A menu of products for sale at JAD's Mile High Smoke, Colorado's only licensed marijuana bar. Jacqueline Collins
Colorado's marijuana market plunge just hit another milestone, according to data released by the state Department of Revenue, with dispensary sales falling for the twelfth month in a row.

According to the DOR's latest monthly sales figures, Colorado dispensaries sold about $147.8 million in May, a 4.5 percent drop from April and a 24 percent decline from May of last year, when dispensaries sold over $194 million.

Through the first five months of the year, dispensaries are on pace to sell just over $1.8 billion in 2022, which would be the lowest total in a calendar year since 2019. Both medical and recreational marijuana sales have continued falling in 2022, DOR data shows, but medical marijuana sales have fallen particularly hard, collecting the lowest total through the first five months of the year since the department began tracking sales figures in 2014.

A new law limiting medical marijuana concentrate sales and a sharp drop in wholesale marijuana prices have been linked to the downturn; marijuana business owners put most of the blame on the cliff jump by wholesale prices.
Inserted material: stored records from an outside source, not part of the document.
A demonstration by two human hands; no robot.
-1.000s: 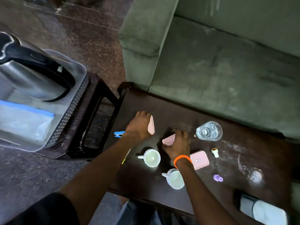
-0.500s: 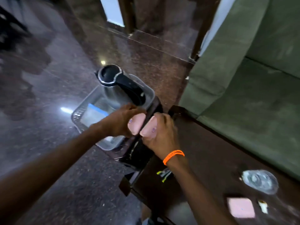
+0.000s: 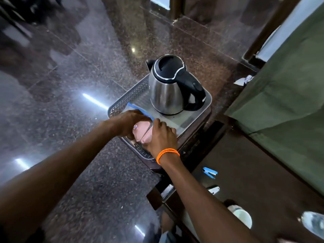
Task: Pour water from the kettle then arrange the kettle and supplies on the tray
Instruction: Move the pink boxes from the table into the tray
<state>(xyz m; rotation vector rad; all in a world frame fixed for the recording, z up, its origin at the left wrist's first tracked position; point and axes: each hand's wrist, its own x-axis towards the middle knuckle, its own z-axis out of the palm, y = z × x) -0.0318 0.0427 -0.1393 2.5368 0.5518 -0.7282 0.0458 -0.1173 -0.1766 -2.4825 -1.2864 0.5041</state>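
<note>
**Both hands hold pink packets over the tray**

At the far left we see only polished dark floor [image 3: 70, 102] with light streaks on it. Our left hand [image 3: 128, 124] reaches in from 8 o'clock and is closed around a pink packet [image 3: 139, 129] with a small printed label facing up. It sits over the near end of the tray [image 3: 122, 100], a grey one with a perforated wall, which rests on a dark stand [image 3: 196, 137].

Just right of it, our right hand [image 3: 162, 137], with an orange band [image 3: 167, 153] at the wrist, grips a second packet [image 3: 147, 138]. The two packets touch each other between the hands. A clear bag with a blue strip [image 3: 140, 111] lies in the tray under our fingers; whether the packets are going inside it we cannot tell, since the hands cover that spot.

At 12 o'clock from the hands, the kettle [image 3: 168, 92] stands upright in the far end of the tray, its lid closed and its black handle pointing to 3 o'clock.

Further right, on the dark table [image 3: 254, 172], lie a blue clip [image 3: 210, 172] and, at 5 o'clock near the frame edge, a white cup [image 3: 242, 215] and a blurred glass [image 3: 313, 223]. A green sofa [image 3: 289, 95] fills the right side.
</note>
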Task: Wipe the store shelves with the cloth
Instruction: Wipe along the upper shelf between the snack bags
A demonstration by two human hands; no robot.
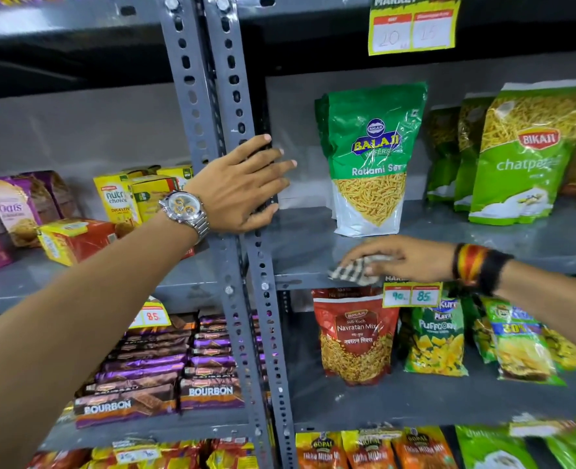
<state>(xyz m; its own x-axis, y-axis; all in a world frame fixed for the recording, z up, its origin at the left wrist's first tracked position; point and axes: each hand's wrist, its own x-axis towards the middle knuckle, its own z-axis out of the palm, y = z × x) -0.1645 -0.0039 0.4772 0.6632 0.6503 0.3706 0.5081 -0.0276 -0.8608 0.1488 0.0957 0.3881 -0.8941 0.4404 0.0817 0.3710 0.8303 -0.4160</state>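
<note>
A grey metal shelf (300,242) runs across the middle of the view. My right hand (401,260) presses a small checked cloth (354,270) flat on the shelf's front edge, just in front of a green Balaji snack pouch (369,157). My left hand (242,187), with a metal watch on the wrist, rests on the perforated grey upright post (232,106), thumb and fingers wrapped around its edge. The cloth is partly hidden under my fingers.
Green Bikaji pouches (520,154) stand at the right of the same shelf. Biscuit boxes (120,198) fill the left bay. Below are a red Navratan Mix bag (356,336), Bourbon packs (164,374) and a yellow price tag (411,294) at the shelf edge.
</note>
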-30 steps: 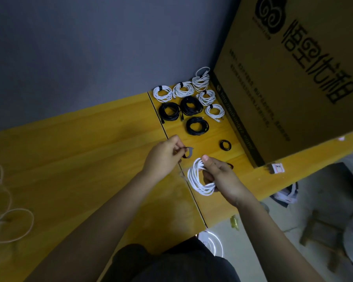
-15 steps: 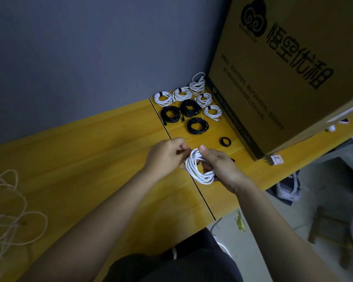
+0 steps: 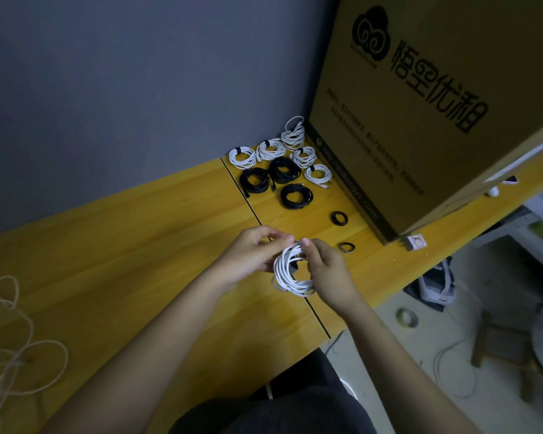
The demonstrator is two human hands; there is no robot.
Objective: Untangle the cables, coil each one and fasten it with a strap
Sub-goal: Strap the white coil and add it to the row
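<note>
white coil (image 3: 290,272) held above tabletop (image 3: 138,245) | right hand (image 3: 329,274) fingers curled round its loops, keeping them gathered | left hand (image 3: 251,255) pinching at coil's top, likely fastening strap

**What I see of the person's body**

From my remote screen I see two bare forearms, with no sleeve on them up to the frame edge. The left hand (image 3: 251,256) and the right hand (image 3: 329,274) wear no gloves, and I can find no ring, watch or bracelet (the light is dim, so small things may escape me). Low in the picture there is dark clothing (image 3: 295,408), black or almost black, without visible print.
</note>
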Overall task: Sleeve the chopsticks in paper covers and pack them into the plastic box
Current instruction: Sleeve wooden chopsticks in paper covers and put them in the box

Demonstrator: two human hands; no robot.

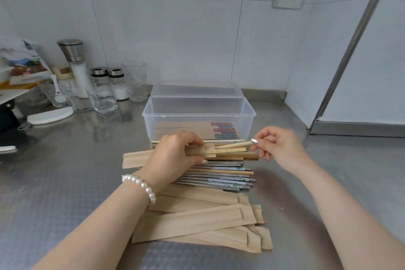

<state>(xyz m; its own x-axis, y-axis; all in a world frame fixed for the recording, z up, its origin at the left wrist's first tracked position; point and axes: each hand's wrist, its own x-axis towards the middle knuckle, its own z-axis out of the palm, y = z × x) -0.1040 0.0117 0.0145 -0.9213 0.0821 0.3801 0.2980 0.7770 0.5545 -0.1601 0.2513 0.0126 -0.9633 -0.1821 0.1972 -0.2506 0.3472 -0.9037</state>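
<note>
The left hand (175,151) gripped a brown paper cover (140,159) near its open mouth, thumb below and fingers curled over the top, hiding the middle of the cover. The right hand (278,146) pinched the blunt end of a pale wooden chopstick (233,145) between thumb and forefinger, its other end at or just inside the cover's mouth; the left fingers hid how far in it reached. A pearl bracelet (140,186) circled the left wrist.

The steel table (54,193) carried everything. The clear plastic box (198,114) stood just behind the hands, its lid (197,89) flipped open toward the tiled wall. Through the front wall showed several sleeved pairs lying flat, brown paper with patterned chopstick tops poking out at the right; their number was hard to make out through the plastic.

Nearest the person lay a loose fan of empty paper covers (197,221), overlapping, mouths to the right. Between those and the hands lay a heap of loose chopsticks (223,173): metal ones with white and green labels, wooden ones among them and more beyond, partly under the left hand.

At the left rear stood a grinder (74,61), two shakers (109,81) and some glasses (134,80), blurred at the frame's edge.
</note>
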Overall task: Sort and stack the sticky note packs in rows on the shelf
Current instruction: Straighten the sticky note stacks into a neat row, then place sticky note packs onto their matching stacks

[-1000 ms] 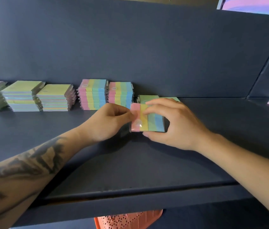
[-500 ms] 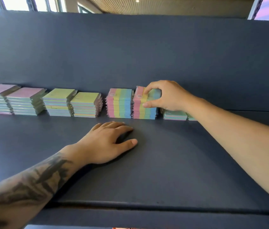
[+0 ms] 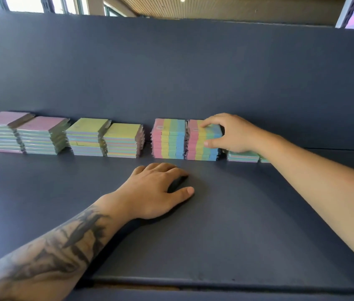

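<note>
Two striped stacks stand side by side at the back of the shelf, and I have my right hand on the right-hand striped stack: fingers curled over the top pack, thumb against its front, probably to square it. My left hand lies flat, fingers relaxed, on the shelf in front, likely bracing my reach.

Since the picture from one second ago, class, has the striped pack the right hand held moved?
Yes. The right hand has carried it back to the shelf's rear wall, where it tops the right striped stack, beside the left striped stack.
</note>
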Demonstrator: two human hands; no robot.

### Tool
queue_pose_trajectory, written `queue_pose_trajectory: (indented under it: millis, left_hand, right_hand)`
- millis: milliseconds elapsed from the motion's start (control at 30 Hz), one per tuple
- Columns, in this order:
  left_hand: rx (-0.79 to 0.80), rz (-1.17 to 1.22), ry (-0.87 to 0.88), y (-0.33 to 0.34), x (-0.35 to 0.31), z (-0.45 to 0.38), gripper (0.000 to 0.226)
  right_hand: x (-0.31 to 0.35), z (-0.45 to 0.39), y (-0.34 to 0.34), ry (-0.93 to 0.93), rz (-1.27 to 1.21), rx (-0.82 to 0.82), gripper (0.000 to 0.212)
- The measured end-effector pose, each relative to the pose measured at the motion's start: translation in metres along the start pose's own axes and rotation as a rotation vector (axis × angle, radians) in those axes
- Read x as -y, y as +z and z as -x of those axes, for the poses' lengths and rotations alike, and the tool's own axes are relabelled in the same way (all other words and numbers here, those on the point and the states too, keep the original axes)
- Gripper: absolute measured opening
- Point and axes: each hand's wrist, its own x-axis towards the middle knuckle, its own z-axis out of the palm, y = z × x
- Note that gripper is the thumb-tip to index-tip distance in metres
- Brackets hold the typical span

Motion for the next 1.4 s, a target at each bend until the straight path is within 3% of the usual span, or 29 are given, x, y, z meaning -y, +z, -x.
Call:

From January 2021 through the end of June 2022, the average wholesale price per pound of marijuana flower dropped nearly 59 percent, according to the DOR, although growers and dispensary owners say the decrease has been even more significant than those numbers suggest.

After record-breaking sales in 2020 and 2021, a hefty chunk of Colorado's marijuana businesses either expanded or sold out to corporations looking to scale. An uptick in marijuana production flooded the local market, however, even as more states have legalized recreational pot sales. As a result, shrinking profits have caught up with the marijuana industry, with a handful of reported closures and layoffs at dispensaries, growing operations and other marijuana businesses in the past three months.

Summer months typically represent a bump in dispensary action, but this year there's less optimism in the air. Even the 4/20 holiday on April 20 provided a smaller spark than it had in previous years, bringing in 20 percent less in sales than it did in 2021, according to dispensary sales tracker Jane.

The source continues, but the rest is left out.